Eliminating South Africa, there was one computer in every 1’468 people, compared with an average of approximately one in every two persons in North America and one in every four persons in Europe. The African continent has the world’s least developed information and communications infrastructure, with just 2 percent of the world’s telephones and per 1’000 inhabitants. The failure of most African economies to respond resolutely to the challenges posed by these new technologies will obviously mean increased marginalization (Rugumamu, 2005).

Americanization
The other aspect that is unique to the present form of globalization is the Americanization of the world, the propagation of a universal paradigm for economic and political development and the dominance of unilateralism as a way of conducting international relations. The Americanization of the world is the result of the huge and unprecedented gap between the United States and its nearest rival in each and every sphere; military, economic, technological and cultural, which is in turn transformed into the unequaled American influence on international issue and decision – making, including those within the purview of major international institutions such as United Nations system, the Bretton Woods institutions, and the world trade Organization.
Globalization has therefore increasingly taken the appearance of the transformation of the international system from a multipolar system to an imperial system under American hegemony. A major consequence of this is the propagation of a universal paradigm for both economic and political development, in the form of the so called Washington consensus, whose main features are market forces and liberal democracy, without regard to the historical and cultural specificities of individual countries (Addis Ababa 2005).
The cold war has had significant consequences to sub Saharan Africa. During its height in 1960’s and 1970’s the cold war witnessed the emergence of authoritarian regimes in most African countries in the form of one-party or of military regimes. This was largely a result of the support of the two blocks to keep African countries in their respective camps. For instance Mobutu and his Zaire supporting and being supported by America on one had, and Neto of Angola a Marxist himself being supported by the Soviet Union on the other hand. In any event, both one party and military regimes inhibited the emergence of democratic governance and developmentally oriented regimes in Africa.
In the political realm, the other importantly outcome is the erosion of sovereignty, especially on economic and financial matters, as a result of the imposition of models, strategies and policies of development on African countries by the IMF, the WB and World Trade Organization.
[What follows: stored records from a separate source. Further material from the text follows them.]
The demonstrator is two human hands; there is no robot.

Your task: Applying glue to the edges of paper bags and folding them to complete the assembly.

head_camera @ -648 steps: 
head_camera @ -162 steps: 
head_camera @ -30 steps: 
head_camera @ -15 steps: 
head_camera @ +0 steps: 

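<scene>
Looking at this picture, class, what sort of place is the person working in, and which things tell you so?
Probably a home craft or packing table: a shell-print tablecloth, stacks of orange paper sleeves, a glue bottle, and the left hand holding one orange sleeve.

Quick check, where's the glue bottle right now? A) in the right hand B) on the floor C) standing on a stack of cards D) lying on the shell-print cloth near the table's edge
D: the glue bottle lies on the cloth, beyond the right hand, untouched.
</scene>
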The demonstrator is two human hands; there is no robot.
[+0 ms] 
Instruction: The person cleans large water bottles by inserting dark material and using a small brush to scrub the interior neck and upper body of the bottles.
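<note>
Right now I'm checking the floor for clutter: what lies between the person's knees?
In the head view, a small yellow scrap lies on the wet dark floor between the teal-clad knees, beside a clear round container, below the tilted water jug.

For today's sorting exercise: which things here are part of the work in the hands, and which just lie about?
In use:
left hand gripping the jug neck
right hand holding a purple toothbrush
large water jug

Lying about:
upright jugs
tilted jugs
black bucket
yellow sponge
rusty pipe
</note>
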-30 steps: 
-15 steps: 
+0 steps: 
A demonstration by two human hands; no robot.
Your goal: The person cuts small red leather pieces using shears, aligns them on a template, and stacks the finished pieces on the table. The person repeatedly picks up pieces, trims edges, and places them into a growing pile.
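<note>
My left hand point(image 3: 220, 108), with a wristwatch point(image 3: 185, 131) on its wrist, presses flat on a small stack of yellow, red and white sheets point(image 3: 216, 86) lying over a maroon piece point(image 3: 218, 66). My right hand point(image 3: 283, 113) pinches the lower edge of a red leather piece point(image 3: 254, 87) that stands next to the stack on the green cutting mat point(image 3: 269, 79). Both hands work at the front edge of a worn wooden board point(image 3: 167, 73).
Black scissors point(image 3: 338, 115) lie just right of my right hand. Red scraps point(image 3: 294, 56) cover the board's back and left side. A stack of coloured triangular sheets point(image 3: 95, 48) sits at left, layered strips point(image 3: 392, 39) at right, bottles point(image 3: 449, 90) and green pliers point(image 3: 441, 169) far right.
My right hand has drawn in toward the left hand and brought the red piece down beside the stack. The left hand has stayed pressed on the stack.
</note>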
Economically, globalization has, on the whole, reinforced the economic marginalization of Africa economies and their dependence on a few primary goods for which demand and prices are externally determined. This has, in turn, accentuated poverty and economic inequality as well as the ability of the vast number of Africans to participate meaningfully in the social and political life of their countries.
Economic and social stagnation has also triggered a substantial brain-drain from Africa, further weakening the ability of African countries to manage their economies efficiently and effectively. America, benefiting so much in the brain-drain, a plague to Africa, is even giving green lights to those who wish to go there, by introducing the green card visas. Seen the reasons above, it is upon African leaders to strategise and lift the continent out of poverty and thus see graduation of many people out of poverty.